Dans le code ci-dessus, nous utilisons d'abord la bibliothèque client Elasticsearch pour créer une instance client. Ensuite, nous définissons une variable $log_path pour spécifier le chemin du fichier journal à lire. Ensuite, nous utilisons la fonction file_exists() pour déterminer si le fichier existe, la fonction filesize() pour obtenir la taille du fichier et la fonction file() pour lire le contenu du fichier.

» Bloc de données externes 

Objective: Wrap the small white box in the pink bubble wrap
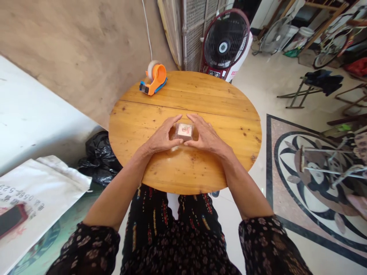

Dans la boucle foreach, nous parcourons chaque ligne du fichier et stockons le format de chaque ligne de journal dans le tableau $log. Ici, nous stockons également le type de journal et l'horodatage actuel dans le tableau $log. Enfin, nous envoyons le tableau $log à Elasticsearch à l'aide de la méthode index() d'Elasticsearch.

3. Résumé

Grâce à l'introduction ci-dessus, nous pouvons voir le flux de travail de la plateforme d'analyse des journaux ELK. En utilisant Logstash pour collecter, analyser et transformer les journaux, puis en stockant les données dans Elasticsearch, et en utilisant Kibana pour visualiser et afficher les données de manière interactive, nous pouvons nous aider à analyser les données des journaux rapidement et efficacement. Dans le même temps, PHP, en tant que langage de script côté serveur populaire, peut également utiliser les bibliothèques Logstash et Elasticsearch pour la collecte et le stockage des journaux.

Ce qui précède est le contenu détaillé de. pour plus d'informations, suivez d'autres articles connexes sur le site Web de PHP en chinois!